→ **Aim of the task**: Transcribe the data underneath exactly. No images belong in your version.

→ **Exercise data**:
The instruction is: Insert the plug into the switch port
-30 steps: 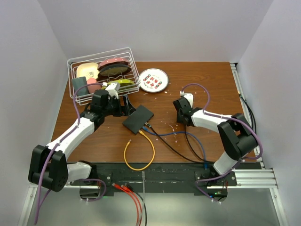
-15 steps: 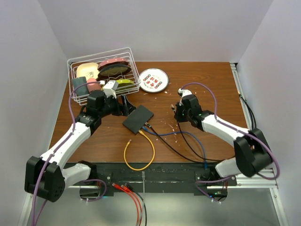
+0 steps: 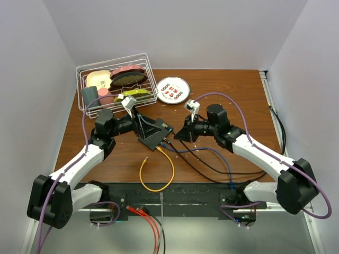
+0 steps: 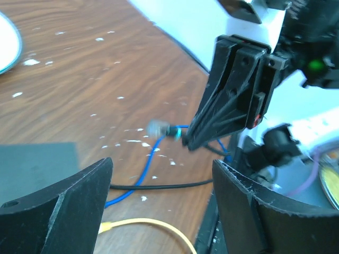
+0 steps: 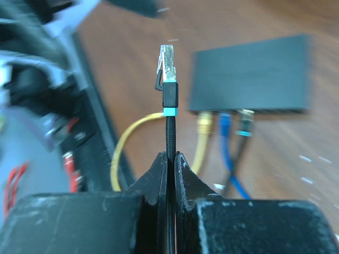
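Observation:
The flat black switch box (image 3: 158,136) lies at mid table. In the right wrist view the box (image 5: 251,74) shows its port row (image 5: 228,111) along the near edge, with a yellow plug (image 5: 204,123), a blue plug (image 5: 224,123) and a black plug (image 5: 245,124) seated in it. My right gripper (image 3: 178,135) is shut on a black cable just behind a clear plug (image 5: 167,62), held off the box's port edge. The same plug (image 4: 158,128) shows in the left wrist view. My left gripper (image 3: 142,123) hovers at the box's far left side, jaws wide open and empty (image 4: 159,211).
A white wire basket (image 3: 85,71) of dishes stands at the back left, with a patterned plate (image 3: 173,90) beside it. A yellow cable loop (image 3: 156,172), a blue cable (image 3: 204,151) and black cables (image 3: 212,166) trail from the box toward the near edge.
My right arm has swung left and brought the plug from mid right up close to the box. My left gripper has shifted right, onto the box's far left side.

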`<state>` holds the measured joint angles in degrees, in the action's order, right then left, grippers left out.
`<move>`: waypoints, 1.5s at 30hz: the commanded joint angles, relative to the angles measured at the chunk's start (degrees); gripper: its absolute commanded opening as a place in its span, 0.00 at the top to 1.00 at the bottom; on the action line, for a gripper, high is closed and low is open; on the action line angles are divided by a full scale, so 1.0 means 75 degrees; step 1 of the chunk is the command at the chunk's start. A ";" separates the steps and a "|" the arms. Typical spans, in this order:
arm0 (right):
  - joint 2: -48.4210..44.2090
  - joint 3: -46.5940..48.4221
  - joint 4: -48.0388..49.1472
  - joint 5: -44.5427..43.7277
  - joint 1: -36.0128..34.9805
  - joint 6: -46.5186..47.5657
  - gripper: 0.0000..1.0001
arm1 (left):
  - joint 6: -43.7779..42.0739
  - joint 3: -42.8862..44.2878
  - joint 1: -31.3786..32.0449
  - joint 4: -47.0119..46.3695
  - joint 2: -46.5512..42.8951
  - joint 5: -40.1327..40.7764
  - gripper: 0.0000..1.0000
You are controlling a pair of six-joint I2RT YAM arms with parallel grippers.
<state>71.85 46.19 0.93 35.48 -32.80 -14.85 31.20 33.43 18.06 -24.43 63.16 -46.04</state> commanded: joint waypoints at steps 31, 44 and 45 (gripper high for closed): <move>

→ **Written solution**:
The instruction is: Insert the plug into the switch port
-30 steps: 
-15 steps: 
+0 steps: 
+0 steps: 
+0 steps: 
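Observation:
The flat black switch box (image 3: 158,136) lies at mid table. In the right wrist view the box (image 5: 251,74) shows its port row (image 5: 228,111) along the near edge, with a yellow plug (image 5: 204,123), a blue plug (image 5: 224,123) and a black plug (image 5: 245,124) seated in it. My right gripper (image 3: 178,135) is shut on a black cable just behind a clear plug (image 5: 167,62), held off the box's port edge. The same plug (image 4: 158,128) shows in the left wrist view. My left gripper (image 3: 142,123) hovers at the box's far left side, jaws wide open and empty (image 4: 159,211).
A white wire basket (image 3: 85,71) of dishes stands at the back left, with a patterned plate (image 3: 173,90) beside it. A yellow cable loop (image 3: 156,172), a blue cable (image 3: 204,151) and black cables (image 3: 212,166) trail from the box toward the near edge.
My right arm has swung left and brought the plug from mid right up close to the box. My left gripper has shifted right, onto the box's far left side.
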
`<state>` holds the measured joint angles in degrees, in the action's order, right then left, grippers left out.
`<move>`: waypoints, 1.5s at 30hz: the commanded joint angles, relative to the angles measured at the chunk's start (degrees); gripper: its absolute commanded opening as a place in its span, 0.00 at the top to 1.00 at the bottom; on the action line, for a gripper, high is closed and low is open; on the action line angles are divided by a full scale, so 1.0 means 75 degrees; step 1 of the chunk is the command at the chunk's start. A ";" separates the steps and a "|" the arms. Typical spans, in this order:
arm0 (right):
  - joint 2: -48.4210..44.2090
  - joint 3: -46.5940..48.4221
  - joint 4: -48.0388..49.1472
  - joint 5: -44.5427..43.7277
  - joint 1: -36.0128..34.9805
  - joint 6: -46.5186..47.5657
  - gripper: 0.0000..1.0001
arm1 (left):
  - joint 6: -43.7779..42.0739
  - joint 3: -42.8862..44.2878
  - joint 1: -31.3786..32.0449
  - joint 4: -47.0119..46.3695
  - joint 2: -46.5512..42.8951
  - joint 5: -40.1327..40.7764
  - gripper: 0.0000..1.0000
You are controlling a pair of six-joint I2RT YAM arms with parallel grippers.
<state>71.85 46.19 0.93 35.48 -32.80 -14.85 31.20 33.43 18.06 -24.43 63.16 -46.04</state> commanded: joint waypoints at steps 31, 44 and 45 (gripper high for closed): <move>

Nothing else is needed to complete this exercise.